Akhirnya next terus hehe.
Lagi kangen Tama
Lagi uas bukannya belajar malah next jhaha.Jangan lupa comment + vote gais.
Happy Reading.
***
Winda sedikit tertawa dalam hatinya. Tidak mungkin Tama seperti ini. Wajar saja, ia sedang sakit mungkin pikirannya pun ikut sakit. Sakit jiwa maksudnya. Bagaimana semua ciwi-ciwi tidak tergoda karenanya? Lihat bagaimana ia memainkannya secara mulus tanpa lecet sedikitpun.
Entahlah, pikiran negatif selalu menyelimuti otak Winda. Punya otak Win? Ketutupan lemak kan. Hehe.
"Gak usah serius-serius. Masih kecil."
Tama menjauhkan wajahnya kemudian terkekeh, "Tuh lo itu aneh. Kids jaman now aja maunya du seriusin, lo yang udah tua maunya di bercandain terus."
"YA KARENA LO ITU PLAYBOY GAK PERNAH SERIUS JADI NGAPAIN JUGA GUE PERCAYA SAMA LO. KARENA GUE BUKAN CEWEK PERTAMA DAN TERAKHIR KALI YANG LO GINIIN."
Oh tidak. Winda meringis. Apa yang ia ucapkan tadi sungguh di luar kendalinya. Ia sedikit kesal tentang tingkah Tama yang begitu aneh.

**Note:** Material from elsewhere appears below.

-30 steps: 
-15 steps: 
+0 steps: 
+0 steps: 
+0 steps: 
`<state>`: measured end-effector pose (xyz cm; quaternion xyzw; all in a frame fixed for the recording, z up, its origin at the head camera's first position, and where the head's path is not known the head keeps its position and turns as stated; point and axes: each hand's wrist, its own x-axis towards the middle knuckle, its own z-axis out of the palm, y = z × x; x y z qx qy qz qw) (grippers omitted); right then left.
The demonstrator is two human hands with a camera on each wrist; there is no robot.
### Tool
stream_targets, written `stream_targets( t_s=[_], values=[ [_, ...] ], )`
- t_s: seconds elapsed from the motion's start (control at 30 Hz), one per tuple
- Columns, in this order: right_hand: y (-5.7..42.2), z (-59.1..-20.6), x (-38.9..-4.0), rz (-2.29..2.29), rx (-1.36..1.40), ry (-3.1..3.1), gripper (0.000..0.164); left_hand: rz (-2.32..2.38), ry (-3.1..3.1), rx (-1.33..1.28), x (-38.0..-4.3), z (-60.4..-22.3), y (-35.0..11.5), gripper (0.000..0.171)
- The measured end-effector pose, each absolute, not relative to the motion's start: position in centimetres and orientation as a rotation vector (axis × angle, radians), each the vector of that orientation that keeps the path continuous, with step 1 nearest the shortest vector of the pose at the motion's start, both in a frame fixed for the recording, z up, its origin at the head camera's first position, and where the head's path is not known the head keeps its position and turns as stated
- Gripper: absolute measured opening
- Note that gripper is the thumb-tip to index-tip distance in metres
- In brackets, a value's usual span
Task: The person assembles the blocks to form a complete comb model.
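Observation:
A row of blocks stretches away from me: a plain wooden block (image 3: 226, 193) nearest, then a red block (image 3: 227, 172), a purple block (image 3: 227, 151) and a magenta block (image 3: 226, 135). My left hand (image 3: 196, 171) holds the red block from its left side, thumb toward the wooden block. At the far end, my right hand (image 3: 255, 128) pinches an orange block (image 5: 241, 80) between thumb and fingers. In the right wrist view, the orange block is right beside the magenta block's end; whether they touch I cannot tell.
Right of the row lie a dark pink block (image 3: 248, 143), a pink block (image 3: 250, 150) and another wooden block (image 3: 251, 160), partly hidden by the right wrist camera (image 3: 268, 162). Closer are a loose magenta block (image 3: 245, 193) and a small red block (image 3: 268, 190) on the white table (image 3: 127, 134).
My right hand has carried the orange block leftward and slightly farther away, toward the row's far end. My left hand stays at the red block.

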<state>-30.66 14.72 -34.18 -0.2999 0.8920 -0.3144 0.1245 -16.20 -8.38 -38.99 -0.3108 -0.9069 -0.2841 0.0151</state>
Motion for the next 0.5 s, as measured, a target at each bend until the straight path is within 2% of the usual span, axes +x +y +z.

"Lo salah Win, lo emang bukan cewek pertama yang gue jadiin sasaran. Tapi lo cewek terakhir yang bikin gue stuck di lo terus. Gue tau, lo gak mau kan gue playboy? Lo takut gue ninggalin lo? Ngaku lo."
"Apaansi. Gue balik ah."
"Ah malesin masa balik. Lagi seru ngomongin perasaan kita berdua juga."
Lah. Bocah ngapa ya.
Tama menarik selimutnya dan berbalik badan. Menandakan dirinya sedang ngambek manja. Winda pun menggodanya tapi Tama tidak kunjung membuka matanya seakan-akan ia tertidur pulas.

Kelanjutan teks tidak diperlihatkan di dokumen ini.